### EXERCISE DESCRIPTION
Each line of the data below that carries the word "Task" needs to be copied.

Top of PROVIDED ENTRIES

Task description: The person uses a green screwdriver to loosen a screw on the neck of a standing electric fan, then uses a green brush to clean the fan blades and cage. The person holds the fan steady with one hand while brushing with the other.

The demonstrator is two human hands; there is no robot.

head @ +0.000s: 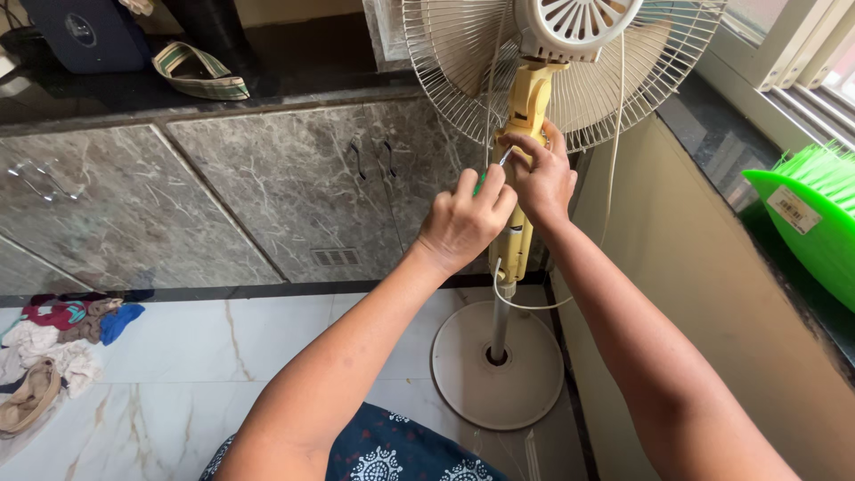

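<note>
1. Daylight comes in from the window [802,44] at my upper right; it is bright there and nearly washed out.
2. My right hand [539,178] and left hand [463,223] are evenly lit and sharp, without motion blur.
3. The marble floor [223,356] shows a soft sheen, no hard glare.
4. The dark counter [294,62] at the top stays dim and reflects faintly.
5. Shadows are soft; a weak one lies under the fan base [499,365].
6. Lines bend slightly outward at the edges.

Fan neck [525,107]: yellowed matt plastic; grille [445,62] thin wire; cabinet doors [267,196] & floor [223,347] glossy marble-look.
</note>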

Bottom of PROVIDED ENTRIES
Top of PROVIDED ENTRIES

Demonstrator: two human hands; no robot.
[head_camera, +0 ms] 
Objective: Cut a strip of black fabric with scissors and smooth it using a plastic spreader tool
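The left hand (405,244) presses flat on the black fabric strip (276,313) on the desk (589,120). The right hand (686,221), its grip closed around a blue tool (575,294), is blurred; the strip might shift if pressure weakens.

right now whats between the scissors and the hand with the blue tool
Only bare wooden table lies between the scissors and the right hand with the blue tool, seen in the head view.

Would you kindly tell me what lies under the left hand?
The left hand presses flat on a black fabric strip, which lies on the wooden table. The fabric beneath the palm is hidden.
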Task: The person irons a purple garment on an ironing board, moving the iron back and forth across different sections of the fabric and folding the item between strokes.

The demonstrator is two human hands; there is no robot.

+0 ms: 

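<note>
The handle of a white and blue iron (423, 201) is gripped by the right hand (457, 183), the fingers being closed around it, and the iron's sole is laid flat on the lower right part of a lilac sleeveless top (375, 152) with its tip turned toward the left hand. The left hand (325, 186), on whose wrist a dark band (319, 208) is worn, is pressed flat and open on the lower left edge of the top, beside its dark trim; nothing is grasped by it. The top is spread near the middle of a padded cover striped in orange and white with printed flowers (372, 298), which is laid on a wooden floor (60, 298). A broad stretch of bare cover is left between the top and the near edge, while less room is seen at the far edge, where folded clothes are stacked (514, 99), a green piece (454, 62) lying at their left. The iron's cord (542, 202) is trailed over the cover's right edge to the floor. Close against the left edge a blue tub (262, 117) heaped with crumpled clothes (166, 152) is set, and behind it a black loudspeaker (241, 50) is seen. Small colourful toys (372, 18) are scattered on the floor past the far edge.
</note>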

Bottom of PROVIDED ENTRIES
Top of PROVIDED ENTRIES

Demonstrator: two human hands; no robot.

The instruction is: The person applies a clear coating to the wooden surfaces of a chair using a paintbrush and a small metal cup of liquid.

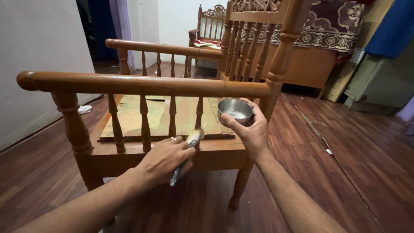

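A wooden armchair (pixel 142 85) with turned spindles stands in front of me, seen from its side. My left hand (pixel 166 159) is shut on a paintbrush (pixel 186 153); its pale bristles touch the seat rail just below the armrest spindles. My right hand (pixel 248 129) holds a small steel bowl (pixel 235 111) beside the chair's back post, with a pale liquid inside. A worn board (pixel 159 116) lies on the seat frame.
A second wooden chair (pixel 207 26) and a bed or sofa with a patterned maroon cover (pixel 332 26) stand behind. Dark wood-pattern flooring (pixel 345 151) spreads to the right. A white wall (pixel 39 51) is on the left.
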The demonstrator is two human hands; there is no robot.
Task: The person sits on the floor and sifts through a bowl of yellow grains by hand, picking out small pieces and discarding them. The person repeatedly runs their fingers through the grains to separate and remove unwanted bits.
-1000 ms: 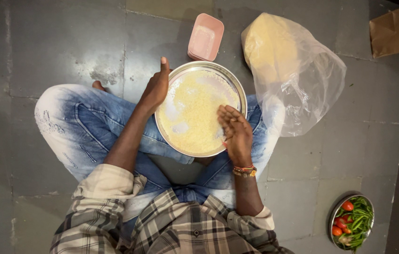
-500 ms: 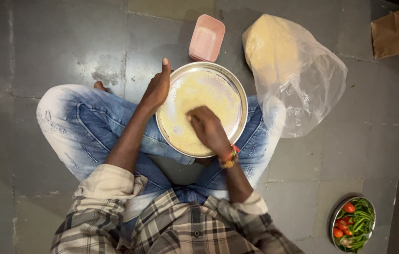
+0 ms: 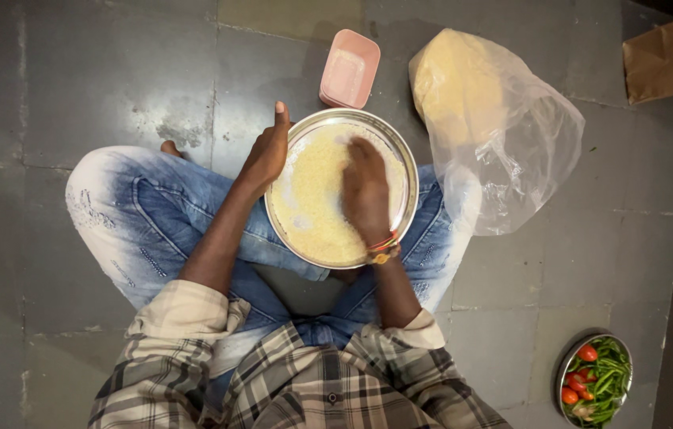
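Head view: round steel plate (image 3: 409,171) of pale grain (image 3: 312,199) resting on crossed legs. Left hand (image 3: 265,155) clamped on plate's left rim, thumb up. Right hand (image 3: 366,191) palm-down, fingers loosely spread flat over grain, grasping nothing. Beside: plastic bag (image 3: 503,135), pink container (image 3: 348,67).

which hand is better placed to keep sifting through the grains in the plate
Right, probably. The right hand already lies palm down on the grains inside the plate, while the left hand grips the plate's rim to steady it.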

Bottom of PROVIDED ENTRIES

### OUTPUT FOR THIS EXERCISE
Task description: The person uses a green screwdriver to loosen a screw on the neck of a standing electric fan, then uses a green brush to clean the fan blades and cage. The person holds the fan steady with one hand while brushing with the other.
Task: The person irons a purple garment on an ironing board, moving the iron back and forth across different sections of the fabric and folding the item between strokes.
Task: The person sits on the floor and sifts through a bowl of yellow grains by hand, picking out small pieces and discarding them. The person repeatedly runs their fingers through the grains to separate and remove unwanted bits.

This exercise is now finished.